Alerting the right person
Once you’ve got real time, contextual alerts set up, you’ll need to make sure they are routed to the right person. The owner of the alert system needs to have the authority to resolve issues, and the ability to escalate when necessary. If you’re notifying people who can’t (or won’t) act on complaints, you lose all the benefits of what you’re trying to achieve.
It’s also important to have a plan if more people need to be involved – for example, an operations team. Planning out crisis communications before they happen will help you act quickly when the alarm needs to be raised.
Evaluating the performance of your new process
If you’ve invested time and effort in setting up a customer service alert system, you’ll want to make sure it’s having the effect you want – happier customers!
Here’s a checklist to follow:
- Confirm that alerts are being responded to.

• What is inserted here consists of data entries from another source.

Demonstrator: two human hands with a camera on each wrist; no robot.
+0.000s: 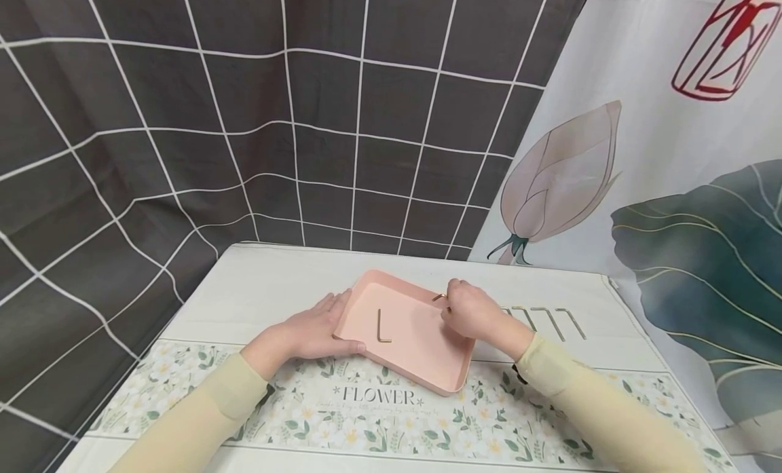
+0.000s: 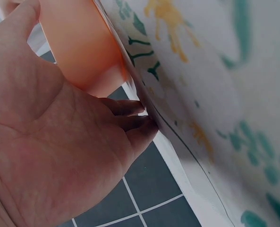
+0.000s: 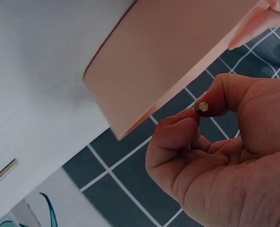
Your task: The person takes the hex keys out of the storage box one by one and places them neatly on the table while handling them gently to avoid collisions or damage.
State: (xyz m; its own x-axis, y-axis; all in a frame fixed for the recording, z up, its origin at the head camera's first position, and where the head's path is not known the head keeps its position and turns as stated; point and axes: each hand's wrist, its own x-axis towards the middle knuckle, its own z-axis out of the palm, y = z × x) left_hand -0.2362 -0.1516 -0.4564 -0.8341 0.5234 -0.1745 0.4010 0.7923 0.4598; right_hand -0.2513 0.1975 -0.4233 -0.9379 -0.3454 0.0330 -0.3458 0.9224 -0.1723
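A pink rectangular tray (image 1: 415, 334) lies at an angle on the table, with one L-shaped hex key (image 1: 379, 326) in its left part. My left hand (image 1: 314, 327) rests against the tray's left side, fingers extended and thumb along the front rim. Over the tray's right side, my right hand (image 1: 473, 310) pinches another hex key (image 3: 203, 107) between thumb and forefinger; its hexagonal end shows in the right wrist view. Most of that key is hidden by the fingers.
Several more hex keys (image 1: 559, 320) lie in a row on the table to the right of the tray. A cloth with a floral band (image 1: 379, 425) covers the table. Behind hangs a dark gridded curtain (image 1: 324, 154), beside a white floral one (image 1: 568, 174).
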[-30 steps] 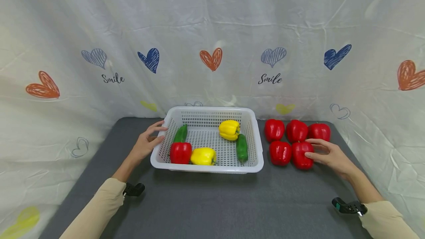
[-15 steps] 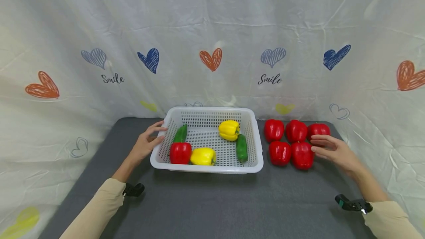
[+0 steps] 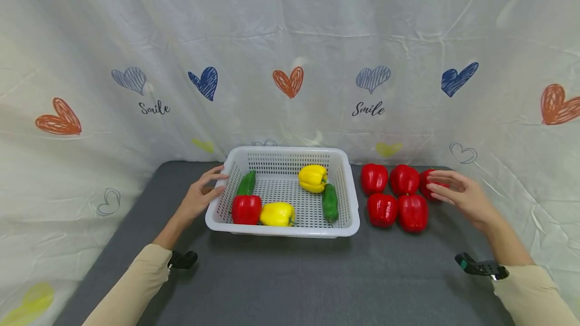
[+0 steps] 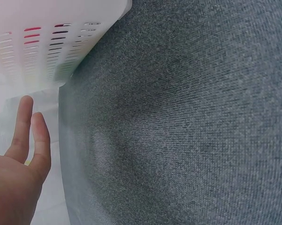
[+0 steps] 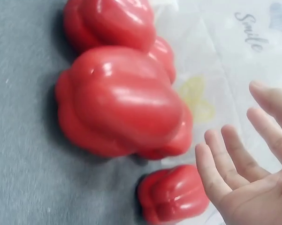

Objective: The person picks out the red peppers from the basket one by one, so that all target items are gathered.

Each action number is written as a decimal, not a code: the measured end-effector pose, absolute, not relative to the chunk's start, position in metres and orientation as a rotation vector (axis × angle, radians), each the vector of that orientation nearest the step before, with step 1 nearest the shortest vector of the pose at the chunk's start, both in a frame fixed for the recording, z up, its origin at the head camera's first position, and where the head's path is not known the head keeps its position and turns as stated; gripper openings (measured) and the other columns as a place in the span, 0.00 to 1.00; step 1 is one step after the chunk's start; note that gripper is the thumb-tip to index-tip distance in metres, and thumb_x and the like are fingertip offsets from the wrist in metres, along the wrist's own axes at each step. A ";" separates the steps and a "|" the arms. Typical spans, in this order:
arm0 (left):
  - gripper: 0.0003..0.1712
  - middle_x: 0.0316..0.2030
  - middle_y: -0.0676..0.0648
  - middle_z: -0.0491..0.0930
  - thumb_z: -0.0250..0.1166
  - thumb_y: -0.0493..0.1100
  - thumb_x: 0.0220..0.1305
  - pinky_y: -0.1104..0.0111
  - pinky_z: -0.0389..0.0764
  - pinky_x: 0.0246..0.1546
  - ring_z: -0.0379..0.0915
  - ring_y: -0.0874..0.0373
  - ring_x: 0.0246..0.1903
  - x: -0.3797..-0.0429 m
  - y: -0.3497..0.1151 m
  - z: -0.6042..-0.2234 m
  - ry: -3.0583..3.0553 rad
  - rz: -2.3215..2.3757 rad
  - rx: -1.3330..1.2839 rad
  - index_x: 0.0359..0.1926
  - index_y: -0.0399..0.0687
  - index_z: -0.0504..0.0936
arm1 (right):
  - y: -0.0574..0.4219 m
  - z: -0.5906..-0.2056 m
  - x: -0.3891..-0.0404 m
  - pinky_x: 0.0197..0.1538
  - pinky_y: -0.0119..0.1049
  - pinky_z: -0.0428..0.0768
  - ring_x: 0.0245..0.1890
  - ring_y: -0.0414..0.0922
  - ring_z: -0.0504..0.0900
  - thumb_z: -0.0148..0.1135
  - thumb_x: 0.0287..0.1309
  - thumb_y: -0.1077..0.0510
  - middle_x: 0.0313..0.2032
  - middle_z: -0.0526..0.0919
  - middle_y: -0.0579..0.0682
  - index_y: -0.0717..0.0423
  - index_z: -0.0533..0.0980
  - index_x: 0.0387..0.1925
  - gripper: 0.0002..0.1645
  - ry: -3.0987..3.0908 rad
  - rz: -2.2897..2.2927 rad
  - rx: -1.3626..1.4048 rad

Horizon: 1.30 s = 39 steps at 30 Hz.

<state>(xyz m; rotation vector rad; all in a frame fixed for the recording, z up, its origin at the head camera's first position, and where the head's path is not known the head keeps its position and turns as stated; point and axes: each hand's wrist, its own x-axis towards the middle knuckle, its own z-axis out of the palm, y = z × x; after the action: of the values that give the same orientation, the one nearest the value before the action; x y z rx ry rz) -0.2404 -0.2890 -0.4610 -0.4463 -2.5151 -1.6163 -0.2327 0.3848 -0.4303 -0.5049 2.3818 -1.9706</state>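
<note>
My left hand (image 3: 197,195) is at the left side of a white perforated plastic basket (image 3: 283,232), its fingertips at the rim. The left wrist view shows two outstretched fingers (image 4: 23,126) below the basket's wall. My right hand (image 3: 468,200) reaches over the back-right red bell pepper (image 3: 423,183) and partly hides it. In the right wrist view its fingers are spread, beside that pepper (image 5: 171,194), and grip nothing. Other red bell peppers (image 3: 413,214) stand close together to its left, in two rows.
Inside the basket are a red bell pepper (image 3: 246,210), two yellow bell peppers (image 3: 277,214) and two green cucumber-like vegetables (image 3: 330,202). The dark grey table (image 3: 290,280) extends in front. Behind hangs a white curtain (image 3: 326,39) printed with hearts.
My right hand has let go of the front-right red bell pepper, drawn back right, then moved away from me to the back-right one. The left hand and basket have stayed put.
</note>
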 end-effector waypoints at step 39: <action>0.21 0.75 0.43 0.58 0.63 0.38 0.73 0.54 0.85 0.43 0.77 0.31 0.51 -0.241 -0.289 -0.461 -2.522 -1.606 -0.433 0.64 0.39 0.77 | 0.250 -0.392 -0.281 0.56 0.56 0.77 0.57 0.53 0.80 0.68 0.66 0.57 0.60 0.77 0.61 0.61 0.72 0.65 0.29 2.442 -1.729 -0.637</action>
<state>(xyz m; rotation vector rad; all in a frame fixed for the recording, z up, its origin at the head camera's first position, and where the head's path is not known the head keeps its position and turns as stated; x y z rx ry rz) -0.2406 -0.2890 -0.4612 -0.4332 -2.5220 -1.6062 -0.2806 0.2503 -0.3916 -0.6369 2.4421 -1.7287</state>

Look at the percent of customers who’ve received a response after providing feedback. You should be aiming for a 100% reply percentage for unhappy customers as a minimum.
- Review the average response time on follow-ups. Is it improving now that you’re directly alerting the person responsible for following up? For unhappy customers, you’ll ideally want to respond in under an hour.
- Send separate follow up surveys to customers who were previously unhappy, and ask if the follow up resolved their issues. Have you managed to convert them to happy customers?
- Finally, it’s a bit more difficult, but you can also track future activity of customers who’ve reported issues in the past. Have they defected? Or are they continuing as loyal customers? At the end of the day, the purchasing actions of customers is the most important metric you have.
Get started with your very own customer service alert system
Building a closed loop feedback system will pay off by preventing issues from getting out of hand and powering up your ability to recover unhappy customers.
Getting an early alert system in place before something goes wrong can help make a bad situation much more manageable. You’ll see benefits of a quick follow up in the form of happier, more loyal customers.